During Mubarak’s era, security and national intelligence forces exhibited heavy presence on university campuses, they interfered with the employment of faculty members and censored on-campus activities. A faculty member needed a security clearance before his/her appointment at university. After ousting Mubarak, security forces were evicted of campuses and interfered less in faculty members’ employment. However, they still scrutinize university activities closely.
On a positive note, there has been a slight increase in overall education budget (from 3.8% to 4% of GDP). Higher education averaged 28% of the total education budget of which almost 70% is directed towards salaries of university faculty members and staff. The public expenditure on education is expected to rise by 23.9% in 2013-2014’s budget. However, universities still retain little control over their budgets and lack an effective supervision system.
When Mohamed Morsi was elected as the President post revolution, he promised to increase faculty members’ wages via a 3 stages process of which the first step has been implemented. But there are mounting doubts as to his ability to proceed with the 2 remaining steps due to the economic crisis threatening Egypt. Moreover, the presidential promise does not include university staff whose wages are very low.
Only 0.5% of Egypt’s GDP is geared towards scientific research and development in 2012. Most of the monies are used to pay salaries of overstaffed national research institutes, which have no defined research agenda and little money is given to fund research at public universities.

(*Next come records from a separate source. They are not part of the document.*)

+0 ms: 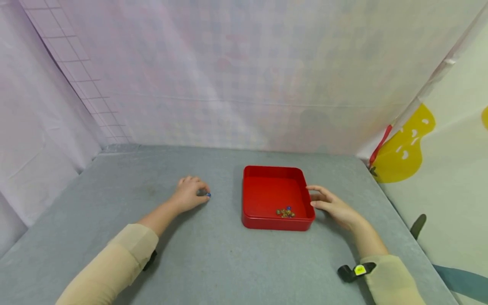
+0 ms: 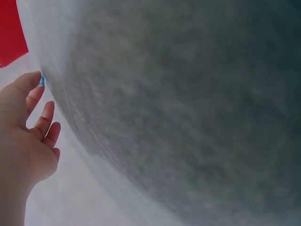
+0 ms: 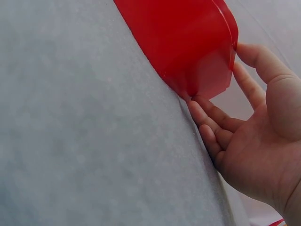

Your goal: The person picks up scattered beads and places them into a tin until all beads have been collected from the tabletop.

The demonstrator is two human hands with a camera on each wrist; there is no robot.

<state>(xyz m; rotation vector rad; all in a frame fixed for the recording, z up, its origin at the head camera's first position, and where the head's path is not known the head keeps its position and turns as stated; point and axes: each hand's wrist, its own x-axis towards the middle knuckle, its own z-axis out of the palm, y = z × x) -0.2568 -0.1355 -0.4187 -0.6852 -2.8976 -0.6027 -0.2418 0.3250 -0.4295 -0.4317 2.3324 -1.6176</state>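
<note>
My left hand (image 1: 189, 195) pinches a small blue bead (image 1: 208, 195) between thumb and fingertips, low over the grey table to the left of the tray. In the left wrist view the bead (image 2: 42, 80) shows as a bright blue bit at the thumb tip. A shallow square red tray (image 1: 249, 223) stands on the table. Against its right outer wall rest the fingertips of my right hand (image 1: 339, 212), fingers slightly bent and spread; in the right wrist view the thumb touches near the rim. Several small gold-brown beads (image 1: 285, 212) and a blue bead (image 1: 288, 208) lie in the tray's near right corner.
The grey cloth table (image 1: 213, 262) reaches back to a pale checked curtain (image 1: 228, 84). More white cloth hangs along the left and right sides, the right one with a yellow print (image 1: 404, 152). A black wrist strap (image 1: 347, 273) sits at the right sleeve.
</note>
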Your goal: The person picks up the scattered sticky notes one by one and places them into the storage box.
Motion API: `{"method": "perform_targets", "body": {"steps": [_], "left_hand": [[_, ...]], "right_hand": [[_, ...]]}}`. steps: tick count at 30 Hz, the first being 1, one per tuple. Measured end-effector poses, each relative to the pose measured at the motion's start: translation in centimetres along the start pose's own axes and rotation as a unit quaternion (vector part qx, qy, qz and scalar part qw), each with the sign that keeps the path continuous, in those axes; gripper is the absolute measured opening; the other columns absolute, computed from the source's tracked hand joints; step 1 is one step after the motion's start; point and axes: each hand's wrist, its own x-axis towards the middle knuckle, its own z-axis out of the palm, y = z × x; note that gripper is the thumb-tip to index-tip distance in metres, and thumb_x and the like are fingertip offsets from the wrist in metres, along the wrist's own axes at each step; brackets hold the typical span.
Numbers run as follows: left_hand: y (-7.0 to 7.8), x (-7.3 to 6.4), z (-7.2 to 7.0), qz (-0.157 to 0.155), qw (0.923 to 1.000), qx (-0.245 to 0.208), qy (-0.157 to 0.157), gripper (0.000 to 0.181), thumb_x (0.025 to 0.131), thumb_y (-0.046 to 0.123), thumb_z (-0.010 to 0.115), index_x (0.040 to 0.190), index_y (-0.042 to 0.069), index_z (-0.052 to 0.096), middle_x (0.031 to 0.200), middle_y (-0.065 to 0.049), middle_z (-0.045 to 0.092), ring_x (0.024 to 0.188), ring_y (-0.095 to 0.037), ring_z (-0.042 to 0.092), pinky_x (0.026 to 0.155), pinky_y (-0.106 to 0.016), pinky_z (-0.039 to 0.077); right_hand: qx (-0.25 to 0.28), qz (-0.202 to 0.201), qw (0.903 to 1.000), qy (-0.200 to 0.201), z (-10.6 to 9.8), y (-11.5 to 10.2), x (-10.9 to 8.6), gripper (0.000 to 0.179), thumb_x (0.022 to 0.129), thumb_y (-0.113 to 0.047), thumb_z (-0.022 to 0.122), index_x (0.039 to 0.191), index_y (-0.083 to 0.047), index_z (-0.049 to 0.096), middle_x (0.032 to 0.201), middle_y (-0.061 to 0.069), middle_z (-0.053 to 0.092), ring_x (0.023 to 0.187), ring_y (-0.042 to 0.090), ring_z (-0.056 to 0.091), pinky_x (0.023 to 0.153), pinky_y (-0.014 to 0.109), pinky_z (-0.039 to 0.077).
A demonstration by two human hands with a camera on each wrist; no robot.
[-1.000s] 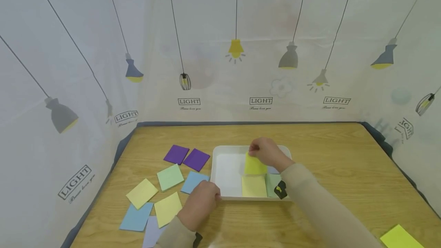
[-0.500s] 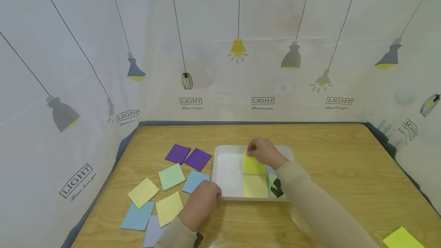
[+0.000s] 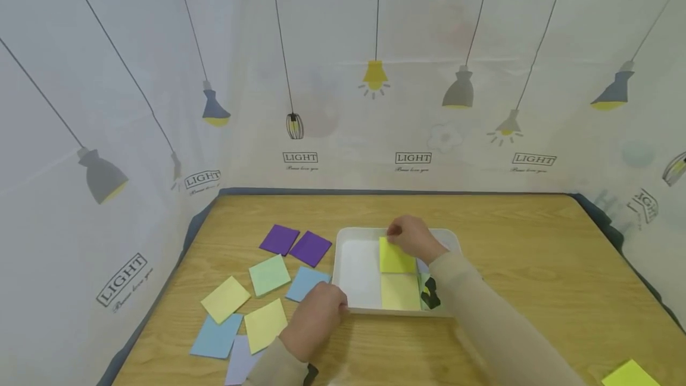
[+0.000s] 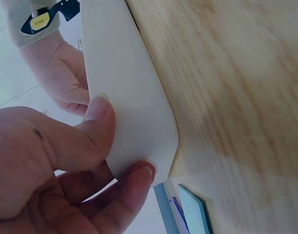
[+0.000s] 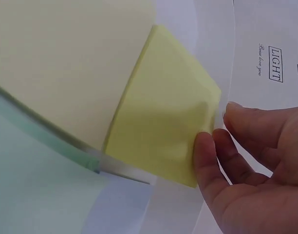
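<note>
The left hand (image 3: 318, 317), at near left, pinches the near left corner of the white tray (image 3: 356, 279) between thumb and fingers. Beyond the pale yellow pad (image 3: 400, 293), the right hand (image 3: 417, 238) reaches in from the right and pinches the far edge of the bright yellow pad (image 3: 398, 259) within the tray. Since one second earlier, this pad has shifted slightly left.

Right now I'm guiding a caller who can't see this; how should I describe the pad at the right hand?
On the wooden table stands a white tray. Toward its far side, the right hand holds a square pad. It is a brighter yellow than the pale yellow pad nearer the camera.
</note>
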Motion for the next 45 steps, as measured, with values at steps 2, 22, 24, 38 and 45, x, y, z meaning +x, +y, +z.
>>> {"method": "perform_targets", "body": {"steps": [2,22,24,38,45], "left_hand": [[0.0,0.0,0.0,-0.001,1.0,-0.001,-0.001,0.012,0.085,0.008,0.075,0.074,0.013,0.079,0.072,0.004,0.072,0.065,-0.008,0.057,0.069,-0.028,0.054],[0.3,-0.2,-0.4,0.0,1.0,0.001,0.005,0.012,0.084,0.008,0.076,0.073,0.012,0.079,0.072,0.003,0.072,0.067,-0.011,0.06,0.071,-0.03,0.056],[0.4,-0.3,-0.5,0.003,1.0,0.004,0.007,0.012,0.084,0.008,0.077,0.074,0.013,0.079,0.073,0.002,0.073,0.068,-0.012,0.062,0.072,-0.03,0.056],[0.3,-0.2,-0.3,0.008,0.9998,0.011,0.011,0.012,0.083,0.008,0.077,0.073,0.013,0.079,0.073,0.003,0.073,0.069,-0.013,0.062,0.072,-0.03,0.056],[0.1,-0.1,-0.1,0.004,0.9999,0.011,0.005,0.012,0.085,0.01,0.077,0.073,0.014,0.079,0.074,0.003,0.073,0.07,-0.013,0.062,0.073,-0.032,0.056]], "right_hand": [[0.003,0.005,1.0,0.0,0.2,0.3,0.2,0.011,0.096,-0.011,0.067,0.104,-0.006,0.071,0.105,0.009,0.069,0.094,0.022,0.062,0.089,0.04,0.055],[0.004,0.01,0.9999,-0.004,0.4,1.3,0.0,0.016,0.099,-0.015,0.063,0.11,-0.007,0.071,0.11,0.008,0.07,0.098,0.023,0.062,0.093,0.043,0.055],[0.003,0.011,0.9999,-0.005,0.2,1.3,-0.1,0.015,0.099,-0.016,0.063,0.109,-0.008,0.071,0.109,0.008,0.07,0.098,0.022,0.061,0.092,0.042,0.055],[-0.017,-0.009,0.9998,-0.009,-1.4,1.7,-1.7,0.016,0.099,-0.019,0.063,0.108,-0.009,0.072,0.106,0.007,0.071,0.093,0.021,0.062,0.086,0.04,0.056],[-0.03,-0.044,0.9985,0.013,-2.5,2.6,-2.6,0.017,0.099,-0.018,0.062,0.107,-0.007,0.072,0.108,0.009,0.072,0.099,0.023,0.064,0.091,0.045,0.055]]}}
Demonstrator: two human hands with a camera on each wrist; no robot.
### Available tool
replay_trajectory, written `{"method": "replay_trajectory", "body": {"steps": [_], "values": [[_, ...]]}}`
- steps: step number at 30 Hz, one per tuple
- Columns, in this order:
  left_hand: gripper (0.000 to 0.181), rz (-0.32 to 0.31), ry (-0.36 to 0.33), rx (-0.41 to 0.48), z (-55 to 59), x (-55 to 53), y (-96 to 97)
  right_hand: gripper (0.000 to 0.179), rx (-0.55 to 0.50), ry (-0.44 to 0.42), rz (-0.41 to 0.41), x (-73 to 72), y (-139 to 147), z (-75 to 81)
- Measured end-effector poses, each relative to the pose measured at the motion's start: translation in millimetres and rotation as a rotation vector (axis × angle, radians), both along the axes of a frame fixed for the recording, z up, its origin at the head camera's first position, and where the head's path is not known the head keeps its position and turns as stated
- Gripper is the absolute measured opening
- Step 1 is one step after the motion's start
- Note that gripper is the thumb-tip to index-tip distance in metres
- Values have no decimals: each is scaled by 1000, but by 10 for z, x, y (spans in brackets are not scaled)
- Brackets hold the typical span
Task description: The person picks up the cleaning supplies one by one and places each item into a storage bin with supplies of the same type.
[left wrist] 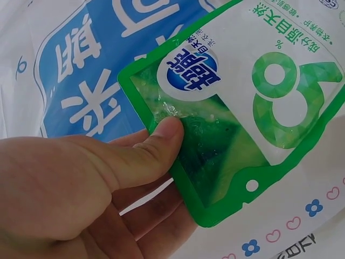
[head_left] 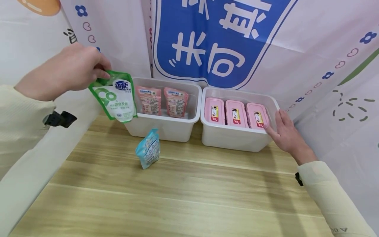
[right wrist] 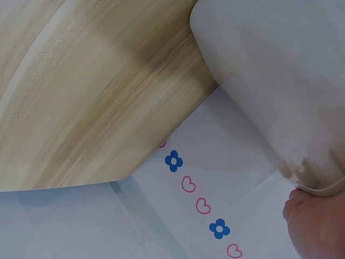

Since 2011, according to a government report, many Egyptian scientists left the country to seek better opportunities oversees. To complicate matters more, the Ministry of Scientific Research restored 82% of its 2012- 2013 budget to the government without spending it, according to documents presented by the National Investment Bank of Egypt, Al Ahram newspaper reported. As a result, commentators expect the budget for scientific research to be downscaled excessively next year.
Since Mubarak left power, both the military generals, who briefly ruled the country during the transition phase, and later Muslim Brotherhood, represented by President Mohamed Morsi, have neglected urgently needed Higher Education reforms and directed their attention towards acquiring more power and political control. With the expectation of further political unrest and mass protests, it seems such reforms are not expected soon.
El-Awady N. (2013). Higher education still suffering after the revolution, University World News Issue No:275.
Yehia M. (2013). Egypt science budget to be slashed, Nature Middle East
Lindsey U. (2012). Freedom and Reform at Egypt’s Universities, Carnegie Endowment For International Peace.